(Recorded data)
——
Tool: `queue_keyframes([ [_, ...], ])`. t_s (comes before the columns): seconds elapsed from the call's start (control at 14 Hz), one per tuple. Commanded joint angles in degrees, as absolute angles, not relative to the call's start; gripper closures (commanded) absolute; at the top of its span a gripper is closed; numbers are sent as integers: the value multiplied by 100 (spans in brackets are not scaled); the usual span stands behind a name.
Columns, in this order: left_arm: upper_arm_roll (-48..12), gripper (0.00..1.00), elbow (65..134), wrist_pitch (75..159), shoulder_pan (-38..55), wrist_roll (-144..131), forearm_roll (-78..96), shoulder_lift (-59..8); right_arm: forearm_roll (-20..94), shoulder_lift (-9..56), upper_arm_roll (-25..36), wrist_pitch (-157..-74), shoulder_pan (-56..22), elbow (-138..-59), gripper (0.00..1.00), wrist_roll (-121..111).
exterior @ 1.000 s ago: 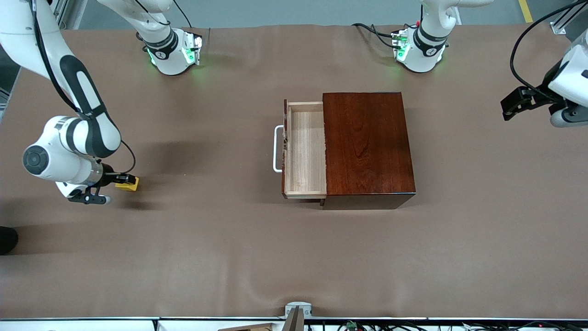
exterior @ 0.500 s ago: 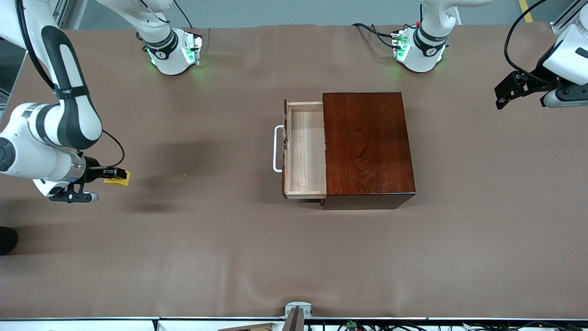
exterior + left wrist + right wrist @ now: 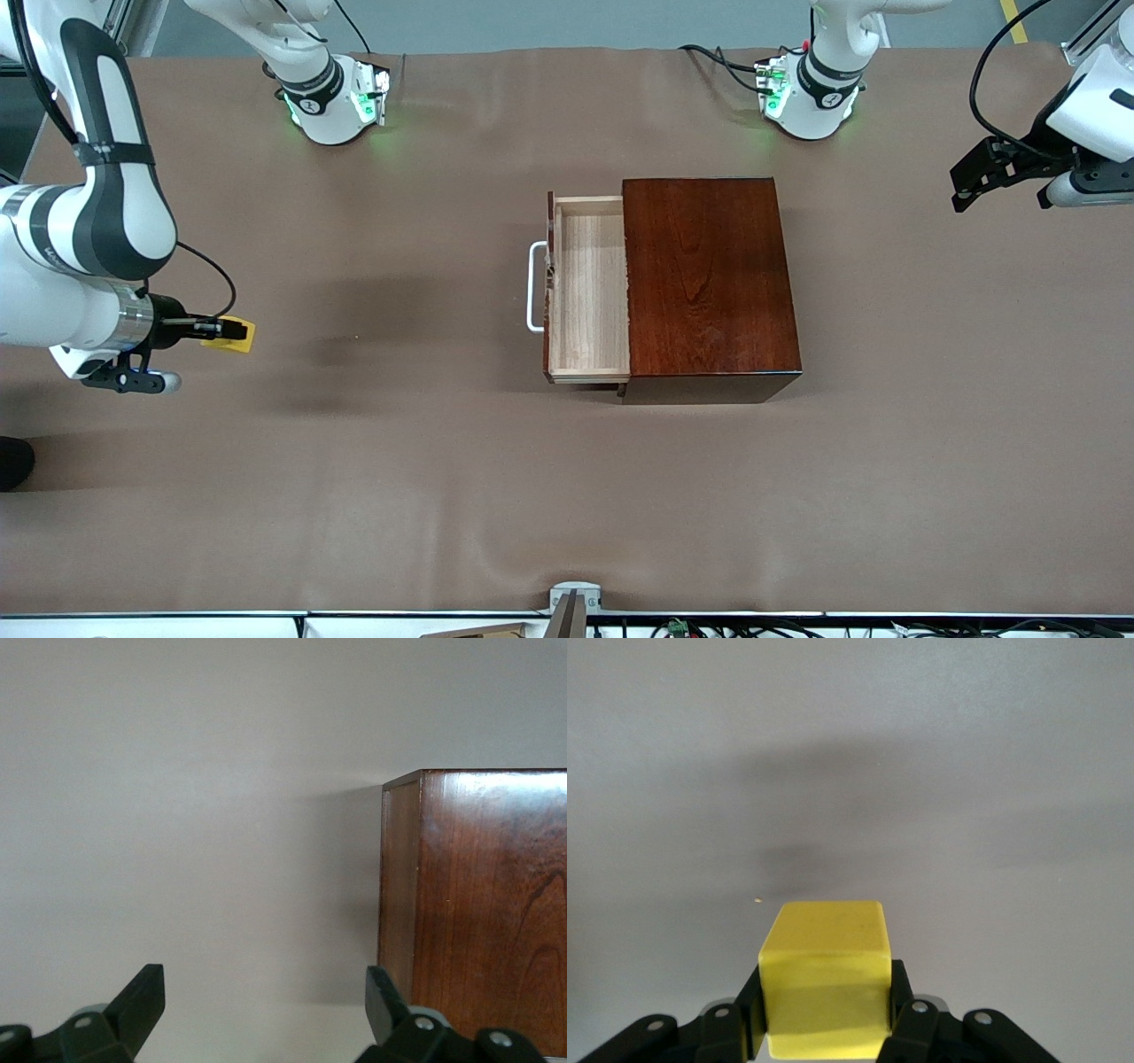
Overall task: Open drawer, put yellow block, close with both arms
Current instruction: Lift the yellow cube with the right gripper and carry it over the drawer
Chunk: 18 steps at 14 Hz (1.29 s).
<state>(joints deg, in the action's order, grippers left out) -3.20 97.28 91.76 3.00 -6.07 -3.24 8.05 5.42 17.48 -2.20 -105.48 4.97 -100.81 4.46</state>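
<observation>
Over the table's right-arm end, right gripper (image 3: pixel 232 330) clamping yellow block (image 3: pixel 237 336)

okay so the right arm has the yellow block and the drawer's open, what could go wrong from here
1. The right gripper pinches only the lower part of the yellow block, so it might slip during the carry over bare table.
2. The drawer is only partly pulled out of the box; that narrow opening means a slightly off release could land the block on the rim or the white handle.
3. The left gripper waits open toward its own end of the table; closing too early could hit the right arm.
</observation>
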Motion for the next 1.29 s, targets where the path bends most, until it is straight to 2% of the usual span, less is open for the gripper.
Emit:
queue_keyframes([
  [0.0, -369, 0, 9606, 9132, 220, -475, -193, 721, 571, 1503, -211, -10424, 72, -10063, 92, 1542],
  [0.43, -369, 0, 9598, 9132, 176, -405, -185, 712, 571, 1441, -193, -10433, -1132, -9809, 92, 4259],
  [0.86, -360, 0, 9536, 9132, 176, -404, -185, 642, 580, 1529, -202, -10441, -1959, -9362, 92, 6386],
  [1.21, -352, 0, 9527, 9132, 158, -334, -193, 624, 878, 1977, -193, -10494, -2548, -8755, 90, 8179],
])
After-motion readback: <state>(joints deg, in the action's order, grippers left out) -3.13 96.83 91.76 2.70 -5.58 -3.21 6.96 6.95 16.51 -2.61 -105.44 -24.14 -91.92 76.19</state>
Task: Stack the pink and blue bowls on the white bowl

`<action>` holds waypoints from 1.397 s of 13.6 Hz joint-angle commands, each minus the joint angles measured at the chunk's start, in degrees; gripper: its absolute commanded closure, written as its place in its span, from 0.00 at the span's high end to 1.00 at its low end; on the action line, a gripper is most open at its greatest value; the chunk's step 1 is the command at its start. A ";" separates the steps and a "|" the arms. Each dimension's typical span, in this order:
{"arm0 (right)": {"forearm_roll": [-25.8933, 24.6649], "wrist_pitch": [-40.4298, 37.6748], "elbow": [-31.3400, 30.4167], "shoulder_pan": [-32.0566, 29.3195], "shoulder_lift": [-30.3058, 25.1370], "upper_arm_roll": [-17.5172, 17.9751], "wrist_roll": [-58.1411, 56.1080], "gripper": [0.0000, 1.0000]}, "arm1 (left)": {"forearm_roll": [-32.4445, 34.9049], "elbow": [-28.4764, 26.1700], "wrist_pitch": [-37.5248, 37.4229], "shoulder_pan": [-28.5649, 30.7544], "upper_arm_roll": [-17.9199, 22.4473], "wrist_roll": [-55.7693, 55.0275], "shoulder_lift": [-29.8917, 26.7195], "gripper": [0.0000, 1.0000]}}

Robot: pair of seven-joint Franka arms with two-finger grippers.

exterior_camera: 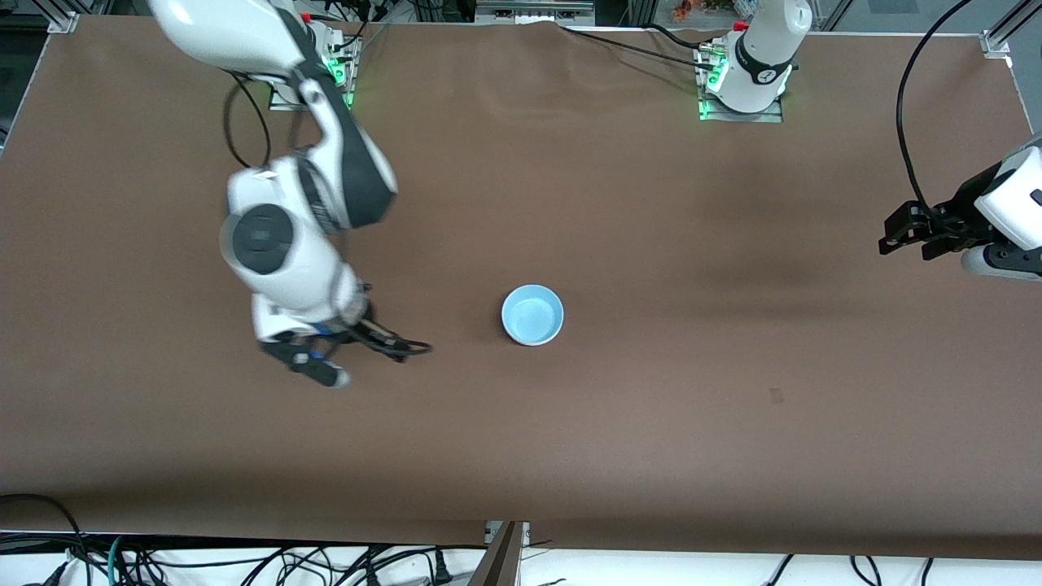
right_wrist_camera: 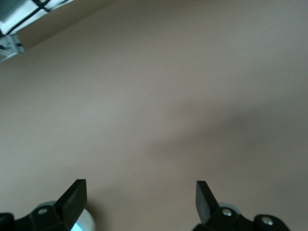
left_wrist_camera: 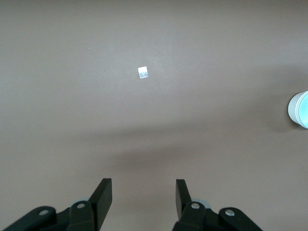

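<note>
Brown cloth-covered table point(exterior_camera: 651, 423), framed by aluminium rails at its corners, cables hanging along the edge nearest the front camera.

Item: light sky-blue round plastic bowl point(exterior_camera: 532, 314), upright, near the table's middle; bare cloth all round it and no other bowl visible beside it. It appears at the margin of the left wrist view point(left_wrist_camera: 299, 110).

Item: small pale square marker point(left_wrist_camera: 143, 72) flat on the cloth, seen between the blue bowl and the left arm's end of the table.

Item: right gripper point(exterior_camera: 346, 358), over the cloth toward the right arm's end from the blue bowl, well apart from it; fingers point(right_wrist_camera: 74, 198) spread wide, nothing between them.

Item: left gripper point(exterior_camera: 912, 236), hovering near the table edge at the left arm's end, well apart from the blue bowl; fingers point(left_wrist_camera: 102, 198) parted, holding nothing. Left arm waits.
</note>
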 commanded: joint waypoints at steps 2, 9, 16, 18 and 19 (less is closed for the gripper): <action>0.14 -13.42 -2.26 -5.52 -10.19 -2.12 -15.35 1.00 | -1.04 -1.23 0.71 -0.07 0.03 0.45 -0.80 0.61; -0.83 -20.47 -8.68 -5.79 -22.52 -10.93 -35.95 1.00 | -1.04 -1.23 0.71 -0.07 0.03 0.45 -0.54 0.62; -3.47 -21.01 -7.62 -5.79 -22.52 -11.10 -39.04 1.00 | -1.13 -1.23 0.71 -0.07 0.03 0.45 -0.45 0.73; -3.47 -21.45 -7.62 -5.79 -22.96 -11.71 -39.22 1.00 | -1.13 -1.05 0.62 -0.16 -0.06 0.37 -0.45 0.86; -3.55 -21.72 -7.62 -5.79 -23.39 -11.72 -39.22 1.00 | -1.13 -1.14 0.62 -0.16 0.03 0.37 -0.45 0.92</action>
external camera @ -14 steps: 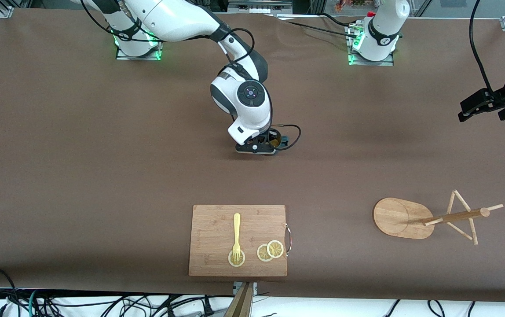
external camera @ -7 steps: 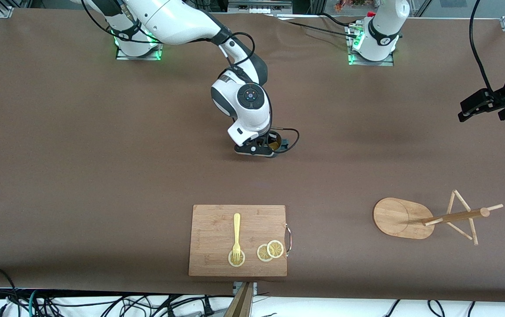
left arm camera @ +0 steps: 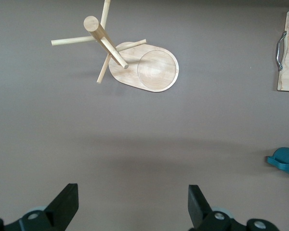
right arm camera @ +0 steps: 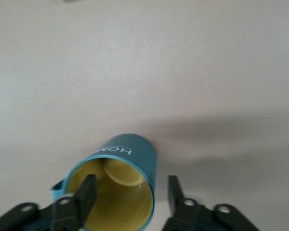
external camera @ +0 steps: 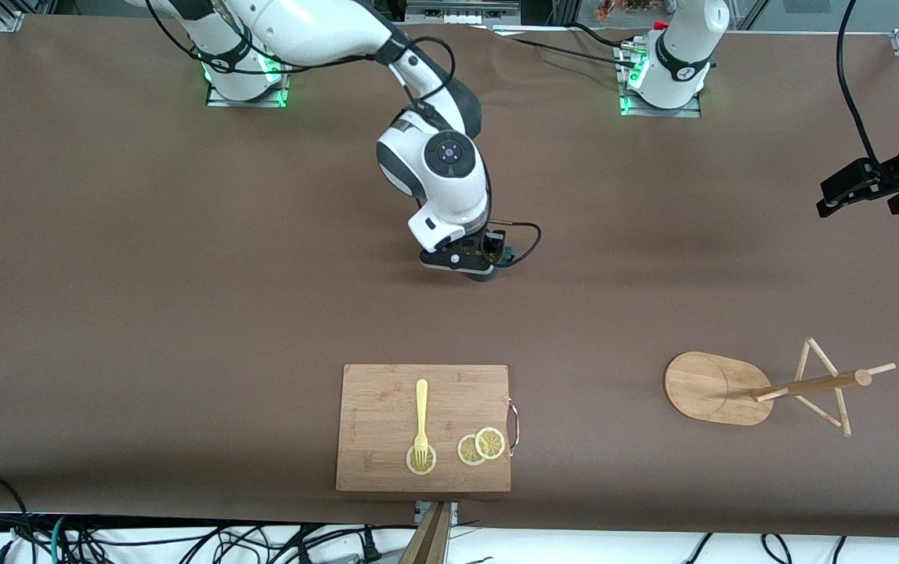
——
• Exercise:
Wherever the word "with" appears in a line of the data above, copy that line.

• Answer box:
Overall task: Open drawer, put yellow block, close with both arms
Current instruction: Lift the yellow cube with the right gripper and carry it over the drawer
Robot: pair of seven-joint Franka arms with two-finger grippers.

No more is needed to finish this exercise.